Жизнь в лабиринте: почему в России все еще ждут новых романов Пелевина
Культовый российский писатель может сыграть роль пророка, но чаще работает психотерапевтом. Поиграв в буддизм и удовлетворив себя осознанием понимания хода вещей, читатель спокойно возвращается к своей рутине, полагает социолог Алексей Фирсов
В той культурной или околокультурной среде, которая выработала свои коды опознавания через набор авторов, театральных площадок, выставок, ссылок и референций, ежегодные романы Виктора Пелевина принято ждать с легким скепсисом: автор уже не тот, что раньше, но иного нам не дано, придется читать. При всей неровности прозы Пелевина выходы его книг становятся общественным событием, а значит, помимо литературной критики, достойны и социологического анализа — а что в них такого, что заставляет волноваться среду, как девушку в томлениях первых свиданий.
Оставим за скобками специфичную для Пелевина иронию — она афористична, поддается легкому цитированию, но все же не задает основной содержательной ценности его творчества. Хотя можно предположить, что для части поклонников автор является «мастером актуального анекдота», этот прием служит крючком, хватающим читателя за губу, чтобы вытащить на сушу (в другую реальность), все же это верхний и не самый принципиальный уровень текста.

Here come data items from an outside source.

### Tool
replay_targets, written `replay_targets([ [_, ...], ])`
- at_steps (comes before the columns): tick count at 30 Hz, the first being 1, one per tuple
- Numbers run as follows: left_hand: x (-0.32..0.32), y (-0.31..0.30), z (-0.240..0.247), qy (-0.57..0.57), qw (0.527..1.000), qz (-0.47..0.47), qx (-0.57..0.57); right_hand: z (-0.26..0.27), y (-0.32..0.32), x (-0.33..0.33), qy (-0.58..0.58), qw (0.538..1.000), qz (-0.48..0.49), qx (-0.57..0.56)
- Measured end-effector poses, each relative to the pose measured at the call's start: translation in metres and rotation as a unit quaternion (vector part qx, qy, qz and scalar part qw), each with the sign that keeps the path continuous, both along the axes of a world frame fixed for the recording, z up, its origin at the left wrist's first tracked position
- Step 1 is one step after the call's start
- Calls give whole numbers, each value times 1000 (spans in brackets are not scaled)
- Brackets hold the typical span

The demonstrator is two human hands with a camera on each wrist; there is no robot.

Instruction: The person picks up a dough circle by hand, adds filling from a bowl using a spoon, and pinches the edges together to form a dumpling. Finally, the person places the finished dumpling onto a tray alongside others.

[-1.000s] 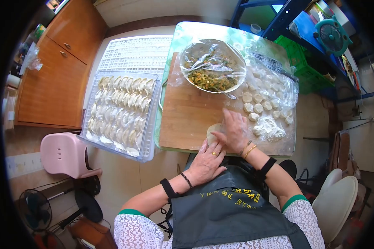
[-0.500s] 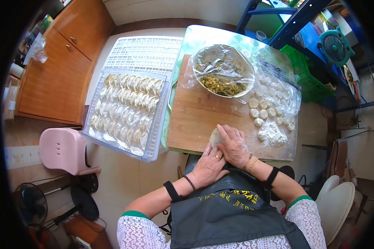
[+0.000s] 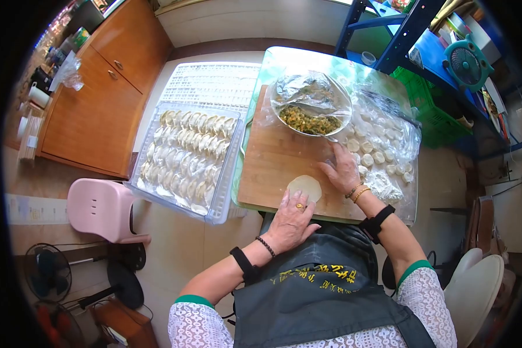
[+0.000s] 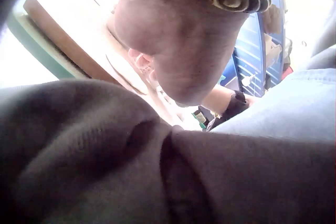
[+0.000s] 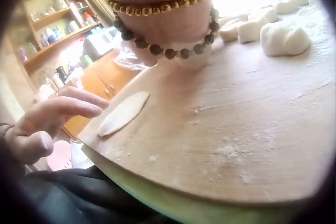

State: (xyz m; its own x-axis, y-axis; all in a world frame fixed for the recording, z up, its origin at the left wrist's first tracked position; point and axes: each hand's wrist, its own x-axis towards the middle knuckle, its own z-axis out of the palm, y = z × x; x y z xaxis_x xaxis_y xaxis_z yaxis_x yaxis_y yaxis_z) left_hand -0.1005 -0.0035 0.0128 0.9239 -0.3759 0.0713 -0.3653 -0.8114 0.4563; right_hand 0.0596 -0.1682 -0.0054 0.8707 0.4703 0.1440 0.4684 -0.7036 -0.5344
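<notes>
A round, flat dough wrapper [image 3: 305, 189] lies near the front edge of the wooden board [image 3: 267, 174]; the right wrist view also shows the wrapper [image 5: 125, 113]. The left hand [image 3: 292, 225] touches its near edge with loosely extended fingers. The right hand [image 3: 343, 170] is over the board to the right of the wrapper, fingers pointing toward the bowl [image 3: 344, 124] of chopped filling [image 3: 310, 120], which is partly covered by plastic film. Whether the right fingertips hold anything cannot be told. Small dough pieces [image 3: 367, 159] and a heap of flour [image 3: 383, 187] lie beside that hand.
Left of the board, a clear tray [image 3: 206, 216] holds rows of folded dumplings, with a white slatted rack [image 3: 211, 81] behind it. A pink stool [image 3: 101, 209] stands at the left. Plastic film [image 3: 403, 136] covers more dough pieces. A blue shelf [image 3: 397, 43] and green crate [image 3: 426, 110] stand back right.
The right hand has left the wrapper and moved right and away from the body, toward the bowl. The wrapper now lies in full view, with the left hand still at its near edge.
</notes>
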Motion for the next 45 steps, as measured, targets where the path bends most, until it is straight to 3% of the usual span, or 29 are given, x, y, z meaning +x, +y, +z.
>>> replay_targets([
  [5, 1, -16, -8, -19, 999, -37, -11, 16, -19, -31, -69, 991, 76, 86],
  [9, 5, -30, -7, 11, 996, -90, 6, 34, -14, -68, -65, 990, 120, -31],
  [13, 1, -30, -9, -1, 995, -99, 2, 6, -3, -67, -107, 988, 54, -101],
  [16, 0, -31, -6, -9, 995, -96, 9, 2, -1, -40, -122, 988, -8, -93],
  [20, 5, -30, -2, 6, 995, -95, 10, -12, -8, -9, -78, 994, -47, -55],
  [21, 5, -30, 0, 8, 996, -86, 4, -4, -10, -5, -22, 996, -52, -68],
  [24, 5, -27, 3, 1, 998, -66, -16, 7, -23, -1, 58, 998, -15, -33],
  [27, 2, -27, -2, -18, 997, -65, -34, 7, -22, -21, -58, 992, 79, 74],
  [30, 2, -26, -7, 11, 997, -74, -32, 27, -7, -56, -47, 985, 160, -49],
  [32, 2, -23, -8, 48, 995, -85, -28, 19, 5, -62, -71, 984, 141, -81],
  [37, 0, -20, -7, -7, 996, -79, -30, 6, 16, -32, -68, 989, 19, -129],
  [45, 6, -10, -1, -9, 999, -19, -41, -5, -4, 4, 2, 1000, -24, 2],
])
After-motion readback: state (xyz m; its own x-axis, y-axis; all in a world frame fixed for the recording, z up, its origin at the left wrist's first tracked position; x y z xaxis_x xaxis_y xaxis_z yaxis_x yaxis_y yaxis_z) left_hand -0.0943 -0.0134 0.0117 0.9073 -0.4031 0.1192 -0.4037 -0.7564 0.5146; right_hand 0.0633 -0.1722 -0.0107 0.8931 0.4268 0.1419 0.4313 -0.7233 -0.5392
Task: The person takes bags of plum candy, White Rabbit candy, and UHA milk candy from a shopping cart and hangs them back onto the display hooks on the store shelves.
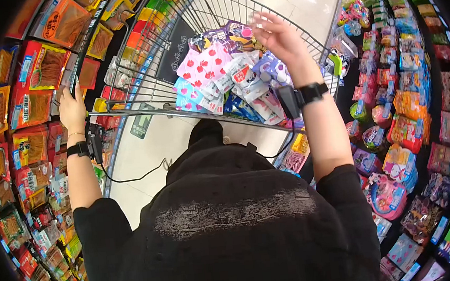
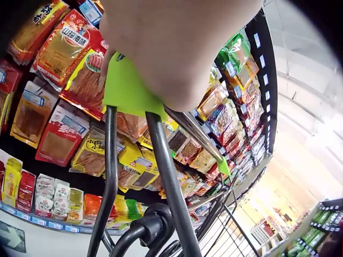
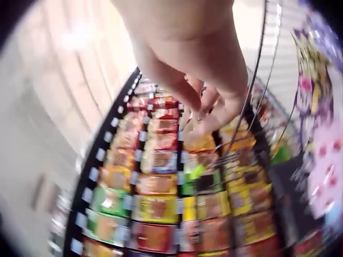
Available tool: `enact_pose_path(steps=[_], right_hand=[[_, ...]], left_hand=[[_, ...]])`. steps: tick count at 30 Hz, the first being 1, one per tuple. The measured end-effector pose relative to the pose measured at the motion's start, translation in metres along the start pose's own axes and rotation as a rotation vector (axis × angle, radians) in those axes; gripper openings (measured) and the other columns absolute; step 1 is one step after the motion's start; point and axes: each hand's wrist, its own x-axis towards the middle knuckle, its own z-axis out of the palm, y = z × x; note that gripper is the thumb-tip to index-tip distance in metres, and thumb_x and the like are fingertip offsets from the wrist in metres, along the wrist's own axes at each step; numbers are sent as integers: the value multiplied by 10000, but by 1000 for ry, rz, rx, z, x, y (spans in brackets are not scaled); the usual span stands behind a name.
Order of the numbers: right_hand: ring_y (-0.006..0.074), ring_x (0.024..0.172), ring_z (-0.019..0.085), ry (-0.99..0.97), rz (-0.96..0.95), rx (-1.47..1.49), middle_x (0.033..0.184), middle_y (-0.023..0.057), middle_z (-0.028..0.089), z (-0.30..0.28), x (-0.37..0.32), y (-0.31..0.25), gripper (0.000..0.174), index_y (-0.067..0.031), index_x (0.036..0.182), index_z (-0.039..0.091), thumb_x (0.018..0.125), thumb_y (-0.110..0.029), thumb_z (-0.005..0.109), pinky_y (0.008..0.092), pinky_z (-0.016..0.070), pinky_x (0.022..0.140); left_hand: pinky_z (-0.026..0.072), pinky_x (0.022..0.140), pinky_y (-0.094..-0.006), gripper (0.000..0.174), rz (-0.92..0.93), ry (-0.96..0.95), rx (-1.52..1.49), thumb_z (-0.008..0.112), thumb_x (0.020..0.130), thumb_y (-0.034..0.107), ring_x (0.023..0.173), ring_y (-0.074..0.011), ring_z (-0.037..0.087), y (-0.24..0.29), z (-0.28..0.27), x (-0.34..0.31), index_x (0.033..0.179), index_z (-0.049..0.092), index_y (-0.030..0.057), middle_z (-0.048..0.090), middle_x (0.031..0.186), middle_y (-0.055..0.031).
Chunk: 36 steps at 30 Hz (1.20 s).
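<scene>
My left hand [image 1: 72,108] rests on the left end of the shopping cart's handle, its fingers pointing forward past the bar. In the left wrist view the palm lies over the green handle end piece [image 2: 126,88]. Raised over the right side of the cart [image 1: 180,112], my right hand [image 1: 280,36] is empty, its fingers loosely bent. Beneath it the basket holds a heap of bags: a pink package with red prints [image 1: 205,64], a purple bag [image 1: 237,35], white packets [image 1: 243,74] and a light purple package [image 1: 272,69].
Shelves of packaged snacks [image 1: 44,65] stand close along the left. On the right, racks of colourful packets [image 1: 392,99] line the aisle. A dark panel [image 1: 174,48] stands inside the cart's left part. Pale floor tiles [image 1: 137,175] show below the handle.
</scene>
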Motion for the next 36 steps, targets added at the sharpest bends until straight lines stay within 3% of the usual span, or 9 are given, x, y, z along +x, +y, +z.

Пелевин, по сути, создал свою школу работы с сознанием, синтезировал литературу с метафизикой сильнее, чем кто-либо из российских авторов — часто в ущерб элементам этого синтеза.
Опыт пустоты
Практически для всех произведений Пелевина характерен один метасюжет — блуждание по лабиринту. Герой попадает в сложные, зеркальные переходы внутри своего «я» (которое в итоге аннигилируется), вернее, сознания, которое до этого висело на гвозде этого иллюзорного индивидуального «я». А когда гвоздь вынут, герой оказывается в пустоте, где, кроме него самого, и не с кем иметь дело.
В этом смысле ключевой персонаж Пелевина бесконечно одинок, а его попытка прорваться к «другому» приводит лишь к тому, что он вновь и вновь натыкается на самого себя и при этом приходит к радикальной невозможности собственной идентификации. Но когда лабиринт становится тотальным и уже не оставляет шансов, появляется спасительная нить, которая выводит к свету осознанности (в интерпретации самого Пелевина, конечно).